Quality Improvements Infrastructure: AARP is pleased that the committee proposes to support the development of an infrastructure to sustain quality improvements throughout the system by directing the Secretary of DHHS to first identify national priorities for improvement and then to pursue the realization of these priorities through performance measurement and public reporting. AARP already participates in multi-stakeholder activities through consensus organizations (such as the National Quality Forum and the National Priorities Partners) in pursuit of quality improvement, and we agree that the Secretary should help bolster these nascent, but increasingly important, collaborative initiatives through a variety of consultative opportunities identified in the draft legislation. The capacity to evaluate performance throughout the health care system is integral to several features of a reformed health care system, such as improvement in the delivery of chronic are, reduction in disparities among racial and ethnic minorities, and aligning payment with desired outcomes.

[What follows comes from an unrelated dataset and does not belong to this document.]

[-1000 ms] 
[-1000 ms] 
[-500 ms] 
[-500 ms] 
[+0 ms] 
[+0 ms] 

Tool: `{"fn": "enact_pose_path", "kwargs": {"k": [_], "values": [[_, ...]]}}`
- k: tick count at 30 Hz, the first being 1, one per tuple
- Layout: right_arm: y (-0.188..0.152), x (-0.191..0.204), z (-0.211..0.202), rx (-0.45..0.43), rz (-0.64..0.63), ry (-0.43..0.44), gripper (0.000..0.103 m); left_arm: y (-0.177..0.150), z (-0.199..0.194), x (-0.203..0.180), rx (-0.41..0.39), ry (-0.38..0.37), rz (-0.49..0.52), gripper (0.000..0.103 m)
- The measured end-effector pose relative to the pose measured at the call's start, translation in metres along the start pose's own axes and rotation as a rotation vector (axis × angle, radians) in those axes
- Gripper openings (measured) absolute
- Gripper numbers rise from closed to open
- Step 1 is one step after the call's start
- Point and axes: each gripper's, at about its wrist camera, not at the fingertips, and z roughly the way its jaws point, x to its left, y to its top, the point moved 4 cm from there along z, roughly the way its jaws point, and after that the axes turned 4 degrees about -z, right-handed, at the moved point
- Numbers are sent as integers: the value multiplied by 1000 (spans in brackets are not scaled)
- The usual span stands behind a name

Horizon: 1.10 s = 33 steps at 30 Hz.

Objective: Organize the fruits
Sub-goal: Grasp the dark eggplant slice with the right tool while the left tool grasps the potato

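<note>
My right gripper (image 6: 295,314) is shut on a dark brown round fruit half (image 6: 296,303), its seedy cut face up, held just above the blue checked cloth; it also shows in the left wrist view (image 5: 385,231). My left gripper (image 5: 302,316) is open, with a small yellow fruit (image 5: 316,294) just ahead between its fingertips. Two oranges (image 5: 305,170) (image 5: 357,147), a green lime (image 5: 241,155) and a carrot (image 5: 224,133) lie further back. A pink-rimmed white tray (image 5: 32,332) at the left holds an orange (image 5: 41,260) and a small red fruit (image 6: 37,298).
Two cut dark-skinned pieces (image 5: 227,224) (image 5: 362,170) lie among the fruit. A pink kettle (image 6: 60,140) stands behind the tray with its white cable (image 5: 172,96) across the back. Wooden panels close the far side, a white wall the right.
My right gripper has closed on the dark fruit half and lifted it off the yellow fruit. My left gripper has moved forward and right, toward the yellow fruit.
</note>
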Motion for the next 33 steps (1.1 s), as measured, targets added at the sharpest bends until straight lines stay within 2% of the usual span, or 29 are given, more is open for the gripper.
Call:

It will be important to ensure that priorities are harmonized and made consistent to achieve maximum benefit from resources devoted to quality improvement activities. We note that the draft legislation would require the Secretary to receive recommendations on priorities for performance improvement from a qualified consensus-based entity (section 204(d)(1) while section 399LL (b)(4) identifies 9 specific areas that the Comptroller General would be required to evaluate. Although we believe the identified areas are worthy, there may be some inconsistency in requiring input from the consensus body on the one hand and establishing specific priorities on the other. Similarly, section 213 that provides grants to implement medication management services in the treatment of chronic disease would allow the Secretary to fund (via grants or contracts) the development of performance measures to assess the use and effectiveness of medication management services. Here again, although we think medication management programs offered by pharmacists have merit to promote safety and encourage greater patient adherence, measures to evaluate performance in this area should be consistent with the requirements applicable to all performance measures specified in section 204 (i.e., that they be evidence-based, consistent with national goals and priorities, and endorsed by a national consensus body.)

We are very pleased to see the committee’s implicit recognition of the fact that performance measurement in support of quality improvement and decision support should be considered a public good. AARP agrees that providing the federal resources to support measure development, research, dissemination of information on best practices, and the provision of technical assistance is necessary.